Exercise 1.17Z: BPSK Channel Capacity

For clarification of the BPSK channel capacity

Binary signals can be transmitted error-free over the "AWGN channel" according to the "channel coding theorem" if and only if

one uses a channel code of rate $R = k/n$,

the block length $n$ of this code is chosen very large ⇒ $n → ∞$,

the rate $R$ is smaller than the channel capacity valid for binary input $C_{2}$,

where the BPSK channel capacity $C_{2}$ depends on the AWGN quotient $E_{\rm B}/N_{0}$ .

Note:

The permissible range for the code rate $R$ is highlighted in green in the graph.
The limit curve $C_{2}$, valid for binary input signals $($therefore the index $2)$ and sometimes also referred to as BPSK channel capacity (stands for "Binary Phase Shift Keying").
However, this curve cannot be specified in mathematically closed form, but is the result of an integral that can only be evaluated numerically.
As blue curve the channel capacity $C$ is entered, if arbitrary real input signals are allowed.
For multilevel signals the rate may well assume values $R > 1$.
For a Gaussian distribution the rate $R$ is the smallest possible $(E_{\rm B}/N_{0})_{\rm min}$ according to the equation

$$\left (E_{\rm B}/N_0 \right)_{\rm min} = \frac{2^{2R}-1}{2R}\hspace{0.05cm}.$$

Conversely, the rate $R$ for the given AWGN quotient $E_{\rm B}/N_{0}$ is upper bounded:

The just allowable code rate $R_{\rm max}$ for a given channel $(E_{\rm B}/N_{0} = \rm const.)$ we refer to as the channel capacity $C$.

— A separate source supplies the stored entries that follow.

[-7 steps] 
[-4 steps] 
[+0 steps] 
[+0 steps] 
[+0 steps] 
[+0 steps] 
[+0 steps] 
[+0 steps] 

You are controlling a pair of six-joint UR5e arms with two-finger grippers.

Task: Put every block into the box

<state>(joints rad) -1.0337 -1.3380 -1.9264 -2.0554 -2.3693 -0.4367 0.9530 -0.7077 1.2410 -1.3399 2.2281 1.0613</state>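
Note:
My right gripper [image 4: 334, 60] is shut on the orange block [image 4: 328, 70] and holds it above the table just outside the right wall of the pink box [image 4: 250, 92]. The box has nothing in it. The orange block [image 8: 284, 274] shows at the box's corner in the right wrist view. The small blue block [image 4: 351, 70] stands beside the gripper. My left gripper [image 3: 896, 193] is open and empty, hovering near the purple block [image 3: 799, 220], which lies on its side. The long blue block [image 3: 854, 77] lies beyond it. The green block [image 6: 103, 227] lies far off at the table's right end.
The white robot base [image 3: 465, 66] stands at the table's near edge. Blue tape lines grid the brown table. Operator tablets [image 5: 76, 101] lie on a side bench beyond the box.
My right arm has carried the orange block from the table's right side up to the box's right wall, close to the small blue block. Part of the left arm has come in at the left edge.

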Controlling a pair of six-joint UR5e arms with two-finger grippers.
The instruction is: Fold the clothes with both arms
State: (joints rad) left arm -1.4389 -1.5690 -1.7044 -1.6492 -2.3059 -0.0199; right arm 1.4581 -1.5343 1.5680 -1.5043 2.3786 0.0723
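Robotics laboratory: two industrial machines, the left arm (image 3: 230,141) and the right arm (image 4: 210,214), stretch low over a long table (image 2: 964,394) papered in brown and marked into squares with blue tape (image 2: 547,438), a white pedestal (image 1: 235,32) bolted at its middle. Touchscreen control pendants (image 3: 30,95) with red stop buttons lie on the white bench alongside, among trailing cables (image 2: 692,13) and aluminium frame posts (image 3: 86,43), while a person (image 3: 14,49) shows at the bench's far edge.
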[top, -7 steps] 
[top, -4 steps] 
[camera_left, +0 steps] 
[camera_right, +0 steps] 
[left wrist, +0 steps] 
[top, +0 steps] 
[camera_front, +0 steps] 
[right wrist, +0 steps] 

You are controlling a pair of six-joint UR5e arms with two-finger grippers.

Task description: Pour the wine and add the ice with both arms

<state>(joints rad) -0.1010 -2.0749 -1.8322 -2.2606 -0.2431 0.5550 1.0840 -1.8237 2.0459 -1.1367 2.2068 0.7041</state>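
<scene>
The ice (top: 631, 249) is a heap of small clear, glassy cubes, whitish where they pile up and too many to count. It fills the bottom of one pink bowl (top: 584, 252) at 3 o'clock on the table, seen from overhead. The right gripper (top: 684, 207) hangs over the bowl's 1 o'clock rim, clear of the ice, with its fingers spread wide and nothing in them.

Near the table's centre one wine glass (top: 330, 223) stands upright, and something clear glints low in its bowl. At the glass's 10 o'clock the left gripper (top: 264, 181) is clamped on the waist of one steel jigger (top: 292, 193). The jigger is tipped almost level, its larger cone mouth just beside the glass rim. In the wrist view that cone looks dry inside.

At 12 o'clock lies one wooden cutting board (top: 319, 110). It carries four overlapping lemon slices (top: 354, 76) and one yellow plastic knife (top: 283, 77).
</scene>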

For $E_{\rm B}/N_{0} = 1 ⇒ 10 \ \lg {E_{\rm B}/N_0} = 0\ {\rm dB}$ we obtain, for example $C = 0.5$.

This means: Even with the best possible amplitude distribution of the real input signal, the code rate must not exceed $R = 0.5$.

For binary input, a slightly smaller value results according to $C_{2}.$

In this exercise, try to approximate the graphically given channel capacitance $C_{2}$ by an exponential function:

For the abscissa, use the auxiliary variable (see graph)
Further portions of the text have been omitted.